[Stored items]
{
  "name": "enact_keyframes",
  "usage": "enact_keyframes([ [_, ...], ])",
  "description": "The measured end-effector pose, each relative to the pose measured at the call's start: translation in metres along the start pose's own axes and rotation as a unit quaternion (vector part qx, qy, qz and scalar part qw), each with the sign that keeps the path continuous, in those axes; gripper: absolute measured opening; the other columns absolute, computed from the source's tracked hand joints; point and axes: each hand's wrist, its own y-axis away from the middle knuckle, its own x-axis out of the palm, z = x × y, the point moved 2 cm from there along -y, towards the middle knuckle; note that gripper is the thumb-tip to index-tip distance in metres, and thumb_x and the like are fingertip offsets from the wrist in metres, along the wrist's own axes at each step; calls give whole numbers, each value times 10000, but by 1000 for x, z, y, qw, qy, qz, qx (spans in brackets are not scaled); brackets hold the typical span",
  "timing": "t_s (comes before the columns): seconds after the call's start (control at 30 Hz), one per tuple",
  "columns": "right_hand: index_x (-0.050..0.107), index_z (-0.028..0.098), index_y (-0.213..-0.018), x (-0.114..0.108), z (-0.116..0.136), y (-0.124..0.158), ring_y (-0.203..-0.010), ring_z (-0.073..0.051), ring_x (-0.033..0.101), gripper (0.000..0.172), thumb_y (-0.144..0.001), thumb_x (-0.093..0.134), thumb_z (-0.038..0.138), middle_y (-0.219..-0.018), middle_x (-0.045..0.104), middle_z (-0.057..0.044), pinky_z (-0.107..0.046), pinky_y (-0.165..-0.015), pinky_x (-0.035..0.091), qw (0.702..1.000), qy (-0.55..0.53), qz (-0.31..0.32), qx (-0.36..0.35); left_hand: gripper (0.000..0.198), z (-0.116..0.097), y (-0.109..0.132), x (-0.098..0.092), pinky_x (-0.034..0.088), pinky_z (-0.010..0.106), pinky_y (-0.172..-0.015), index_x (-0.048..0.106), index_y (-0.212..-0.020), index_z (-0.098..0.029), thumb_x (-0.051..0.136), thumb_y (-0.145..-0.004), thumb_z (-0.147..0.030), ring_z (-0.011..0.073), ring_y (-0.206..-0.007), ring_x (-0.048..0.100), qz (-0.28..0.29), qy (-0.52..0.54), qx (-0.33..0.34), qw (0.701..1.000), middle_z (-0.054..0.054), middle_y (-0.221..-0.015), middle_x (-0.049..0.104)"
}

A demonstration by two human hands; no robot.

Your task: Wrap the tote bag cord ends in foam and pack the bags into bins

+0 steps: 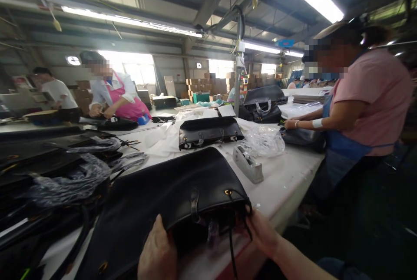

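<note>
A large black leather handbag (182,173) lies on its side on the white table, its mouth facing me. Plastic film wraps a small handle tab at its rim, and a black drawstring cord hangs from a gold eyelet near the right corner. My left hand (158,249) is closed on the rim at the lower left, its fingertips hidden. At the right corner of the opening, my right hand (262,230) grips the bag's edge beside the cord; its fingers are partly out of sight behind the bag.
Black bags with film-wrapped handles (78,180) are heaped at the left. Beyond my bag are a tape dispenser (248,165), another black bag (210,132) and crumpled clear plastic (265,141). Co-workers handle black bags at the right and far left. A post (239,84) rises behind.
</note>
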Motion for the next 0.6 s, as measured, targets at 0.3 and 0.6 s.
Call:
enact_keyframes([
  [0.3,699,168,-789,-22,2,-6,-548,-126,533,278,-777,671,445,-669,666,-33,-232,-512,376,988,152,-30,22,425,-8,-18,-1,523,445,-950,586,-1199,-52,356,-845,-104,255,-1080,637,118,79,57,988,174,-1201,650],
  [0.6,669,149,-729,-22,17,-6,-459,-109,508,242,-768,666,388,-612,645,-10,-211,-434,346,954,298,23,-3,652,-140,-68,-45,272,502,-1175,436,-1408,-148,609,-818,-365,282,-1430,277,282,236,170,914,137,-1528,339],
])
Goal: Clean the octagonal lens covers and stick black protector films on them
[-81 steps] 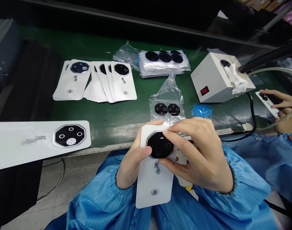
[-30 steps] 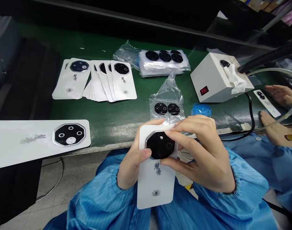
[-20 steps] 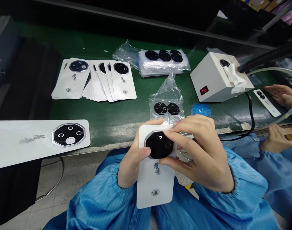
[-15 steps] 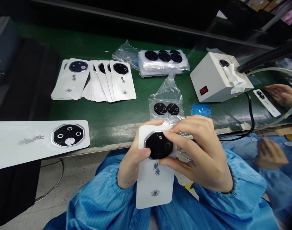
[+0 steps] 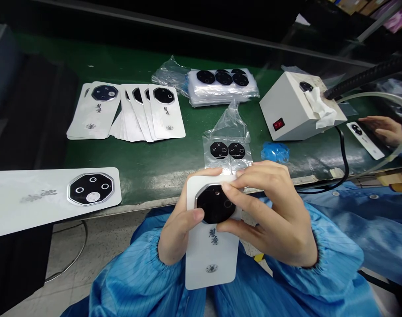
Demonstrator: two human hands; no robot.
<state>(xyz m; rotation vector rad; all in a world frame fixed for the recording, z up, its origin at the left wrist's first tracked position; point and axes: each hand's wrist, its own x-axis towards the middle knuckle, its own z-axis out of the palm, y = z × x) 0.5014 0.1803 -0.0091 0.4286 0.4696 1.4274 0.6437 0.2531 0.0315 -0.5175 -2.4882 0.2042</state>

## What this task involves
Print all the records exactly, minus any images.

## Answer to the problem
{
  "name": "enact_keyframes",
  "usage": "enact_keyframes([ [_, ...], ])",
  "description": "The measured end-effector pose, each relative to the pose measured at the call's start: translation in metres along the start pose's own axes and rotation as a unit quaternion (vector part qx, qy, qz and scalar part qw), each with the sign that keeps the path continuous, in those axes; gripper: absolute measured opening; the other columns absolute, computed from the source's tracked hand joints; point and axes: each hand's wrist, its own y-axis away from the middle knuckle, its own x-axis out of the palm, z = x × y, the point moved 2 cm from there along -y, towards the middle knuckle; note that gripper is the thumb-tip to index-tip distance in metres, and thumb_x and the like are fingertip offsets from the wrist in metres, along the wrist's own axes at each step; calls give whole numbers, each value times 10000, but by 1000 for x, z, y, qw, qy, qz, qx (spans in brackets are not scaled); brackets hold the typical span",
  "timing": "t_s (comes before the columns): seconds after the call's start (control at 30 Hz), one per tuple",
  "columns": "right_hand: index_x (-0.050..0.107), index_z (-0.028..0.098), index_y (-0.213..-0.018), x (-0.114..0.108), z (-0.116..0.136), y (-0.124..0.158), ring_y (-0.203..-0.010), ring_z (-0.073..0.051), ring_x (-0.033..0.101), gripper (0.000..0.172), thumb_y (-0.144..0.001), thumb_x (-0.093..0.134), thumb_z (-0.038..0.138), middle_y (-0.219..-0.018), middle_x (-0.045..0.104), middle_z (-0.057..0.044), pinky_z (-0.107..0.046), pinky_y (-0.165..-0.015), pinky_x (-0.035..0.091), qw (0.702..1.000), qy (-0.55..0.53), qz (-0.31..0.32), qx (-0.36..0.35); left_hand: gripper (0.000..0.198), z (-0.116..0.097), y (-0.109..0.132), x (-0.098..0.092), pinky_x (-0.034..0.088), pinky_z (-0.010..0.106), pinky_y (-0.172..-0.015), index_x (-0.048..0.106), index_y (-0.212..-0.020), index_z (-0.098..0.029), thumb_x (-0.051..0.136), thumb_y (-0.145..-0.004), thumb_z (-0.147..0.030), ring_z (-0.011..0.073), ring_y (-0.206..-0.007), ring_x (-0.048..0.100), qz (-0.28..0.29), qy (-0.52..0.54), qx (-0.33..0.34), qw (0.701..1.000), middle_z (-0.054..0.054), middle_y (-0.221..-0.015), middle_x (-0.049..0.104)"
}

A demonstration by two human hands; no robot.

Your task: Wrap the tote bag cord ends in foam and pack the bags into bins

+0 steps: 

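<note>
A large black leather handbag (182,173) lies on its side on the white table, its mouth facing me. Plastic film wraps a small handle tab at its rim, and a black drawstring cord hangs from a gold eyelet near the right corner. My left hand (158,249) is closed on the rim at the lower left, its fingertips hidden. At the right corner of the opening, my right hand (262,230) grips the bag's edge beside the cord; its fingers are partly out of sight behind the bag.
Black bags with film-wrapped handles (78,180) are heaped at the left. Beyond my bag are a tape dispenser (248,165), another black bag (210,132) and crumpled clear plastic (265,141). Co-workers handle black bags at the right and far left. A post (239,84) rises behind.
</note>
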Motion for the next 0.6 s, as measured, targets at 0.3 and 0.6 s.
Call:
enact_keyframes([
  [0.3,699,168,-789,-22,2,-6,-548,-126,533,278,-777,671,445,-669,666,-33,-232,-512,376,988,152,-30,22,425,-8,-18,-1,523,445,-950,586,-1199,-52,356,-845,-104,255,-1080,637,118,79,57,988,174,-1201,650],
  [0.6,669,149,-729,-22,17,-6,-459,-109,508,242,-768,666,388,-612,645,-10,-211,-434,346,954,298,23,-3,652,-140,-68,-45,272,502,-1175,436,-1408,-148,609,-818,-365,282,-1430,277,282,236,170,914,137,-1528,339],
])
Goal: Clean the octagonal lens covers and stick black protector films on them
[-81 steps] 
[-30 steps] 
[-20 steps] 
[-15 steps] 
[+0 steps] 
Demonstrator: two human hands; no robot.
<state>(xyz m; rotation vector rad; all in a world frame fixed for the recording, z up, its origin at the left wrist's first tracked position; point and axes: each hand's wrist, its own x-axis towards the middle knuckle, its own z-axis out of the palm, y = z × x) 0.5014 0.1803 -0.0091 0.4286 0.4696 1.4274 0.6437 0.2531 0.0315 -0.5175 -2.4882 0.2042</state>

The exercise concludes with that.